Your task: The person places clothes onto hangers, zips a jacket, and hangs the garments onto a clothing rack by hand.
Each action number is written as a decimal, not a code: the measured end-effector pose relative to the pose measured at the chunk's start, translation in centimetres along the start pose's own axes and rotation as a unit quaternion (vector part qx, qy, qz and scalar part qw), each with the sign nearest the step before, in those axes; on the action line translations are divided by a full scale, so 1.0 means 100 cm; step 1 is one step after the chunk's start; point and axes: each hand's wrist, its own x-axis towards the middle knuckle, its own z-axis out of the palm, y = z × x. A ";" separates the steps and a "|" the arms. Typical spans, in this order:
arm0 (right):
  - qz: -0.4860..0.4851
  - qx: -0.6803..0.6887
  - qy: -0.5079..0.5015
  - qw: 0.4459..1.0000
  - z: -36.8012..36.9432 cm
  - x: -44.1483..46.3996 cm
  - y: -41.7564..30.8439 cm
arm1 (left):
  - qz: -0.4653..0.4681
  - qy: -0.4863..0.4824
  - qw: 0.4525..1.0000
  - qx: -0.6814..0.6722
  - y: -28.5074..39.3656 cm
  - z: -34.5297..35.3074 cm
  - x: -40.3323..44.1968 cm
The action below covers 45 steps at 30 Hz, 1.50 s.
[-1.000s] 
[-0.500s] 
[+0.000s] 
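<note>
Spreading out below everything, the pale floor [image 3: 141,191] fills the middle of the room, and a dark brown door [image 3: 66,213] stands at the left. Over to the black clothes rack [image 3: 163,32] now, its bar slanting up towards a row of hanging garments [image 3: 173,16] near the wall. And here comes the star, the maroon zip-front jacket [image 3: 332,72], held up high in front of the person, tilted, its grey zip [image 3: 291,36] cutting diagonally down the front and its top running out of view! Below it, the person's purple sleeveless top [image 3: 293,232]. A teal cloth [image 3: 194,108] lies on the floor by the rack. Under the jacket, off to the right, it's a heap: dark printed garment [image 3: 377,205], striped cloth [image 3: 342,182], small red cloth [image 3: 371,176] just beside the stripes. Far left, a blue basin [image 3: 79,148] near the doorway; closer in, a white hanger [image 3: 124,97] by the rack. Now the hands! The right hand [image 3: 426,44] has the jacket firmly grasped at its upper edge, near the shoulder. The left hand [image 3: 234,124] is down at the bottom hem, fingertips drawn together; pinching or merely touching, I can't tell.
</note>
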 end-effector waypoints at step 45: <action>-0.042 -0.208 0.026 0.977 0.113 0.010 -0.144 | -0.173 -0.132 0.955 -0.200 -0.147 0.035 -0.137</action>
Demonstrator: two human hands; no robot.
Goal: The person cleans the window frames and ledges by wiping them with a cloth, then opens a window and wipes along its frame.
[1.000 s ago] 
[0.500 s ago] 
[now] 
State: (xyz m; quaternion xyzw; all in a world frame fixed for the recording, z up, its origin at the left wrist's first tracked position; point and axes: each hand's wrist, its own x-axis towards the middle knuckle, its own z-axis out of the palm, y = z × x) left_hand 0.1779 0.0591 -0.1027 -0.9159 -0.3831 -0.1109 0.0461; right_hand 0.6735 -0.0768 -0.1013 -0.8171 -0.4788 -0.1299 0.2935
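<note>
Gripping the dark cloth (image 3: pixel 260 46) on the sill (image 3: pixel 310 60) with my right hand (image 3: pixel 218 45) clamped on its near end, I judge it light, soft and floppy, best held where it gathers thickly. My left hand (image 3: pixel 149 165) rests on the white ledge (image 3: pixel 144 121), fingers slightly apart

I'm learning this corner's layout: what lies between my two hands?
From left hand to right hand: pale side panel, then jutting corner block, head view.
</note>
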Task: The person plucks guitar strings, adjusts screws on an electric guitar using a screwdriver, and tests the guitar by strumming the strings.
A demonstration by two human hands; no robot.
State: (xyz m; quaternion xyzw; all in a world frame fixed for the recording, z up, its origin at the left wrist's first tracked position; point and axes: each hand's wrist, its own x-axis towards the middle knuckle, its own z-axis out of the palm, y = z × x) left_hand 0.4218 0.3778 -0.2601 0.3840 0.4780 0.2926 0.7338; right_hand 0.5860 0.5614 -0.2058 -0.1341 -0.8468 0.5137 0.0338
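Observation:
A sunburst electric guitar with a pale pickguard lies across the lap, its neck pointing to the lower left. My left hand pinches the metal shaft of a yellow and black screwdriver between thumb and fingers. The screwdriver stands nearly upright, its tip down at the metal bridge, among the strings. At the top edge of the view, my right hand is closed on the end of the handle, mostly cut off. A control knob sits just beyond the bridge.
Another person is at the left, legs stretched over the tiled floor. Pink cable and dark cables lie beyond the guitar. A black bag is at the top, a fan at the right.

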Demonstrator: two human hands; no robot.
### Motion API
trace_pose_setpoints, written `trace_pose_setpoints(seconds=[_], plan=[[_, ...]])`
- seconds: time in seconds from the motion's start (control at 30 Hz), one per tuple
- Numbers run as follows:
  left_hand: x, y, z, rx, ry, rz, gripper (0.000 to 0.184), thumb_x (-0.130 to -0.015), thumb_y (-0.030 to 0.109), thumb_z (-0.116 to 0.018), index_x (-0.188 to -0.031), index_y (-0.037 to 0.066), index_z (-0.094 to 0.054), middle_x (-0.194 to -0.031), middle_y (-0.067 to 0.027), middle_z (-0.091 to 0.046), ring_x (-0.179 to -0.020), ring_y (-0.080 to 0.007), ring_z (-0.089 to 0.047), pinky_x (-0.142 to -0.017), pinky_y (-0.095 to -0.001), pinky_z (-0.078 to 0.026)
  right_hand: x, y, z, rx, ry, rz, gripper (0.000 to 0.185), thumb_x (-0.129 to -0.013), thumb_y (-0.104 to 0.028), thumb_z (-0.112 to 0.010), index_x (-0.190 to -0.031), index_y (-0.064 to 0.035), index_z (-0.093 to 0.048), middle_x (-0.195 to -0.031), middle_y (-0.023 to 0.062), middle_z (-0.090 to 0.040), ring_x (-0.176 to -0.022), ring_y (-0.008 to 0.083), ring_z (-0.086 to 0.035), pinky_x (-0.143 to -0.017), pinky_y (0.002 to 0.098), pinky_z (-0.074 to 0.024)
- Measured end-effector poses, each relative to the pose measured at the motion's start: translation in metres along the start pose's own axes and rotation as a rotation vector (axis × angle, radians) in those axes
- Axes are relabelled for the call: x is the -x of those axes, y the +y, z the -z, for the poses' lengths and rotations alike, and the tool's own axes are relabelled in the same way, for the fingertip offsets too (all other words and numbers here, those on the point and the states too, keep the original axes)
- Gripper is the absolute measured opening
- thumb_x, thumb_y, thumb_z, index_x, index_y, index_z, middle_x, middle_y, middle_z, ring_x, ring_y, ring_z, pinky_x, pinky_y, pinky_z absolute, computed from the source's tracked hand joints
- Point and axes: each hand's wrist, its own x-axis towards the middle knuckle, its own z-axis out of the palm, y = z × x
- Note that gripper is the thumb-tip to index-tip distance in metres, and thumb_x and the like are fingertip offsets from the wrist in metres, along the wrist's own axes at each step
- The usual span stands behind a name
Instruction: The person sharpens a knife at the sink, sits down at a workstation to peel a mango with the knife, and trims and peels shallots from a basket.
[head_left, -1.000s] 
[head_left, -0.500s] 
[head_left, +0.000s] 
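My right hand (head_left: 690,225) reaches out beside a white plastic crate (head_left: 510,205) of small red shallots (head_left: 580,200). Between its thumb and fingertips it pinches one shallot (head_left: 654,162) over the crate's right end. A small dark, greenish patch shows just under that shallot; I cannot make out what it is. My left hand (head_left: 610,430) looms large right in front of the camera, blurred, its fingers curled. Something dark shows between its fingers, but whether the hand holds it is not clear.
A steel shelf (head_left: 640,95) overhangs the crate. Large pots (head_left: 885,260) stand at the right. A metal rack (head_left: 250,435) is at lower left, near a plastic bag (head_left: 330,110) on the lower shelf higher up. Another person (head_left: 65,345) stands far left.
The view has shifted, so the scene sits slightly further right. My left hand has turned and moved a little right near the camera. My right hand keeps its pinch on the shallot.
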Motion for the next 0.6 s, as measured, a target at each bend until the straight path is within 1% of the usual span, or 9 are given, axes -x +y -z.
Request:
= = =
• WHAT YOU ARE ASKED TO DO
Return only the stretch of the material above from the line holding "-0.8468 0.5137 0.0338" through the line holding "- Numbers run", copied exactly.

• TASK RESULT
State: (xyz m; quaternion xyzw; all in a world frame fixed for the recording, z up, its origin at the left wrist's first tracked position; point and axes: each hand's wrist, its own x-axis towards the middle knuckle, its own z-axis out of the palm, y = z × x) left_hand 0.4218 0.3778 -0.2601 0.3840 0.4780 0.2926 0.7338; right_hand 0.5860 0.5614 -0.2058 -0.1341 -0.8468 0.5137 0.0338
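Observation:
A sunburst electric guitar with a pale pickguard lies across the lap, its neck pointing to the lower left. My left hand pinches the metal shaft of a yellow and black screwdriver between thumb and fingers. The screwdriver stands nearly upright, its tip down at the metal bridge, among the strings. At the top edge of the view, my right hand is closed on the end of the handle, mostly cut off. A control knob sits just beyond the bridge.
Another person is at the left, legs stretched over the tiled floor. Pink cable and dark cables lie beyond the guitar. A black bag is at the top, a fan at the right.
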
Demonstrator: two human hands; no robot.
### Motion API
trace_pose_setpoints, written `trace_pose_setpoints(seconds=[_], plan=[[_, ...]])`
- seconds: time in seconds from the motion's start (control at 30 Hz), one per tuple
- Numbers run as follows:

The exercise has been fully completed.